• _PROBLEM TO SOLVE_: Copy the lines below that contain "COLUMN".
*** DATASET SECTION ***
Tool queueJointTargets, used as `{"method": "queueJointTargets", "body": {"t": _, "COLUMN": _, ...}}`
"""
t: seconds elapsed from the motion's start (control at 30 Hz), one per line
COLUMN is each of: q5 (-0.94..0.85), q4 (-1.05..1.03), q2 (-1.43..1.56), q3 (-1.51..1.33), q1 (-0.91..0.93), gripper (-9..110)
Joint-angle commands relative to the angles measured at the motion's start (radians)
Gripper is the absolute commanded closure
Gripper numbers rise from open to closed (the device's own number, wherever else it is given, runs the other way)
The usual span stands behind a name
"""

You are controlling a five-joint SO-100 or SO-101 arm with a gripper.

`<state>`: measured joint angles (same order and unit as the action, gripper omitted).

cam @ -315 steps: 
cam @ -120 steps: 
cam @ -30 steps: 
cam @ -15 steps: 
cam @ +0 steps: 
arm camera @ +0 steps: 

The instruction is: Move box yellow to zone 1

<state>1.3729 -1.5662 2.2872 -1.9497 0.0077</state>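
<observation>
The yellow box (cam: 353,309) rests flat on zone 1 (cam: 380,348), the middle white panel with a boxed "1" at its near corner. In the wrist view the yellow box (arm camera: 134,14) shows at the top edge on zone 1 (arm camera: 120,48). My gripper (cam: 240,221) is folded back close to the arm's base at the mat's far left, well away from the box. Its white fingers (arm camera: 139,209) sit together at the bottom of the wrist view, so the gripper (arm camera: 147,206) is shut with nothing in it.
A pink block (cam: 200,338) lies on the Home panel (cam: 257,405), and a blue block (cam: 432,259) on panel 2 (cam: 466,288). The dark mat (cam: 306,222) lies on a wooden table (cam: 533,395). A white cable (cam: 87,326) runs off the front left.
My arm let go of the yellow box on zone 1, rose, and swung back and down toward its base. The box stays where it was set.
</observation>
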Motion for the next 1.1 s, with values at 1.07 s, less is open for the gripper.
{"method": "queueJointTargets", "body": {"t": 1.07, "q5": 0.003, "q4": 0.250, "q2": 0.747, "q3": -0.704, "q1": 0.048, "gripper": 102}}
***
• _ANSWER SECTION_:
Tool queueJointTargets, used as `{"method": "queueJointTargets", "body": {"t": _, "COLUMN": _, ...}}`
COLUMN is each of: q5 (-0.94..0.85), q4 (-1.05..1.03), q2 (-1.43..1.56), q3 (-1.51..1.33), q1 (-0.91..0.93), gripper (-9..110)

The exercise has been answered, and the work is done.